A couple of weeks ago, while I was on my way home, my cell phone rang and I was greeted by one of my favorite customers, who sounded like he had had better days. He had just left a meeting with the CIO and received his annual development budget for the following year. The problem was that the CIO was unable to justify a new set of Web service initiatives around a set of just-completed internal Web sites.
He and the upper management felt that it was too early to redevelop these sites. After all, as he explained, "the users had just been trained and were just starting to take advantage of these sites." It certainly wasn't that they didn't see the clear business and technical advantages of Web services but the business value just wasn't there. "Until we can get some return on our investments for these sites, they will stay as they are," was how the CIO later phrased it to me.

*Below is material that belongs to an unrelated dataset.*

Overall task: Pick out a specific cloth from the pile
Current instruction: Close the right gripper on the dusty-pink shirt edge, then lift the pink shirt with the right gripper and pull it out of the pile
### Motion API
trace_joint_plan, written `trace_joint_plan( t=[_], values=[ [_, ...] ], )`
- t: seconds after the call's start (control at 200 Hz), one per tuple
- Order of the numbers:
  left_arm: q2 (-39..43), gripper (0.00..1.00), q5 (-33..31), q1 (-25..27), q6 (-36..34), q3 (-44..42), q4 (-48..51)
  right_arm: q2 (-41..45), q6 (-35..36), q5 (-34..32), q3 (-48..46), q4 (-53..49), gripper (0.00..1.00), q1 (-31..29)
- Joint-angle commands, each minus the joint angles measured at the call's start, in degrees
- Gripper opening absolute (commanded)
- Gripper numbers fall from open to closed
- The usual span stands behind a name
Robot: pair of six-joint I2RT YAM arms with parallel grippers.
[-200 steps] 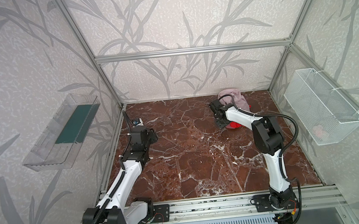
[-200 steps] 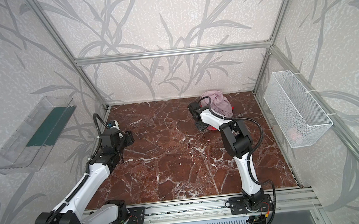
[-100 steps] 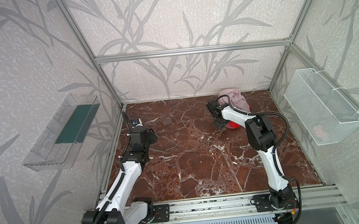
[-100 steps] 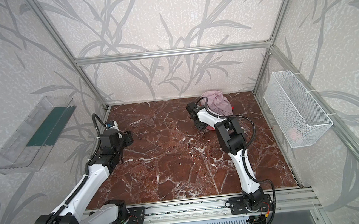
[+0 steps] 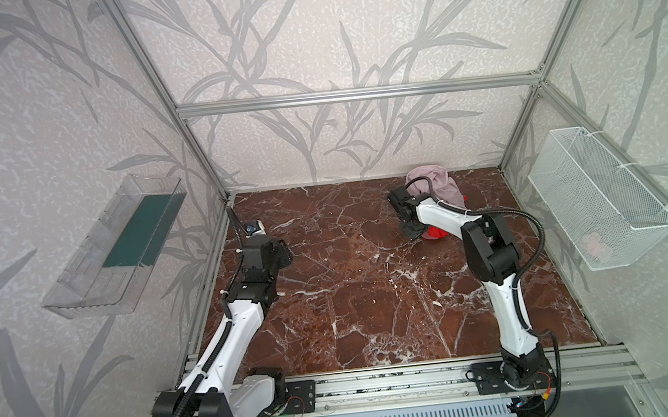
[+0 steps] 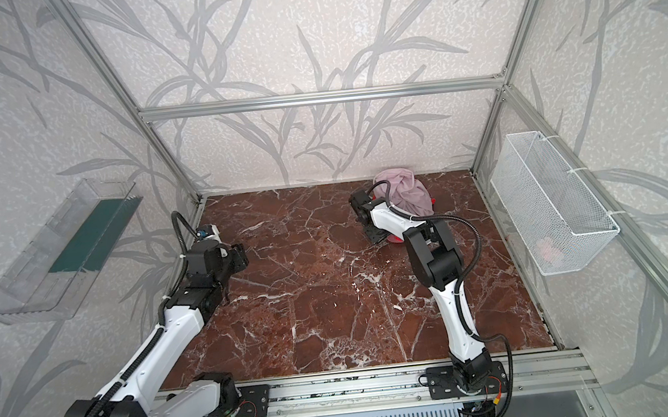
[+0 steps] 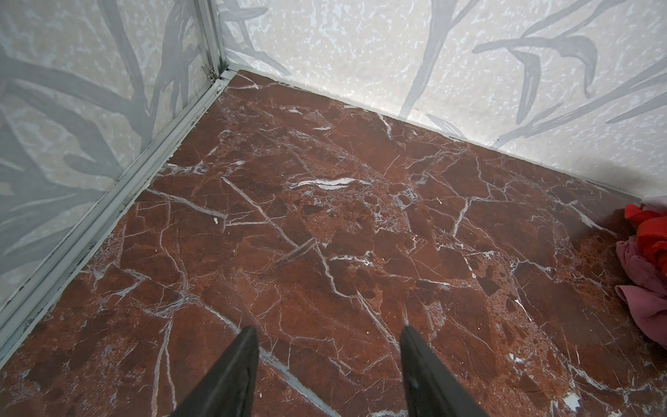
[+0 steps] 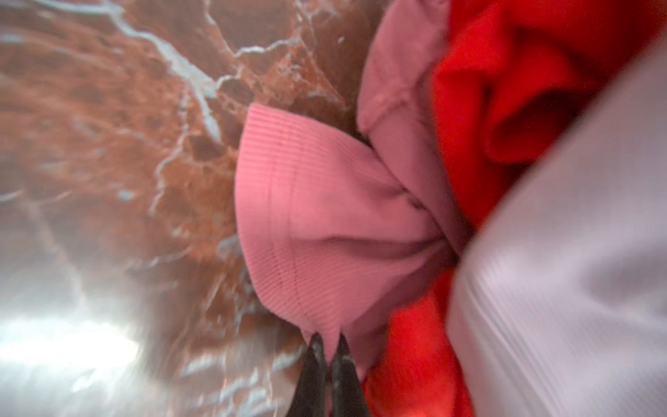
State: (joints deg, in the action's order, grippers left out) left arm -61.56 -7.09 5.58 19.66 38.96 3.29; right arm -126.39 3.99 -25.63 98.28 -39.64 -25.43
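Obs., single moment, bimanual rig.

Right pincer (image 8: 329, 340): in the right wrist view the two dark fingertips (image 8: 317, 343) stand almost together, with only a thin sliver between them. The ribbed, stitched hem of the dusty rose, mauve-pink soft cloth (image 8: 306, 216) runs straight down into that sliver. The jaws are closed on the hem, and the cloth fans out from the tips away from the camera. The picture is blurred at the edges.

The cloth is at the bottom edge of the small heap of soft cloths (image 5: 434, 200), on the side facing the middle of the red-brown marble-patterned counter (image 5: 353, 291). It touches the bright red crumpled cloth (image 8: 505, 90), which lies just beside it and partly under it. The pale lilac-pink ribbed cloth (image 8: 559, 252) rests over both.

In both top views the heap sits at the far side of the counter, near the back wall and right of centre. The pale cloth (image 6: 406, 194) is on top and the red one (image 6: 394, 238) peeks out low. The right pincer (image 5: 413, 232) is low at the heap's left foot and hides the rose cloth from above.

Left pincer (image 7: 327, 332): its jaws stand apart with nothing between them, and bare counter shows in the gap. It is well apart from the heap, near the left wall (image 6: 241, 257). The left wrist view catches the rose cloth (image 7: 646, 310) at the frame edge.
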Motion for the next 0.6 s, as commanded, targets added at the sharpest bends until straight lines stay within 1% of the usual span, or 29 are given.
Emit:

During our conversation I started to realize that we all too often forget how important it is to leverage existing assets in infrastructure and technology - and that we can use a combination of Web services and the .NET Framework to realize that. As I did for this customer, I will demonstrate how, using the built-in HTML parsing solution within .NET, you can parse existing content from a remote HTML page and then programmatically expose the resulting data in a Web service.
The development of a Web service that parses content is actually a different paradigm than traditional ASP.NET Web service development. At the core of this development is a service implemented through a Web Service Description Language (WSDL) file. The real difference is that with traditional ASP.NET development we never worry about actual WSDL generation. The framework handles this during the compilation process. With a parser-based service we actually spend our time focused almost exclusively on the creation of the WSDL. Once the WSDL file is created, then the framework provides a utility to generate the proxy class for our code. The trick, as I will show next, is that additional XML elements are added to specify both the input parameters and data returned from a parsed page. Even though additional elements are added, the end XML document must still adhere to the WSDL specification (www.w3.org/TR/wsdl). Within the WSDL file you provide both a target and a regular expression syntax to retrieve the requested parsed data. Once you have created the WSDL file, the .NET Framework provides a custom utility (wsdl.exe) that is used to generate the proxy files for ASP.NET applications. The built-in support is important to allow companies like my customer's to easily transition their existing investments in Web sites into Web services.
To demonstrate this technique, I created a simple HTML page that I will render back into a Web service callable by an ASP.NET application. There are two main caveats that I wanted to pass on. First, always make sure that you get proper permission before trying this on a site. Second, always remember that any changes to the layout of the target Web pages will cause problems within the Web service. In this article, I will show how you can retrieve both the <TITLE> and the <H1> elements of this simple document.
<html>
<head>
<title>Sample title</title>
</head>
<body>
<H1>Some Heading</H1>
</body>
</html>
Creating Custom WSDL
I always like to think of WSDL as an XML format that describes the
network services offered by a server. WSDL by definition is an
XML-based file that identifies the services provided by the server
and the set of operations within each service that the server
supports. Each operation described within the WSDL file includes a
format that the client must follow to request an operation. The
nature of this document sets up a requirement that both the server
and the client must follow, and acts as a form of contract that both
sides agree upon. The server limits its liability to only providing
services if the client sends the properly formatted SOAP request.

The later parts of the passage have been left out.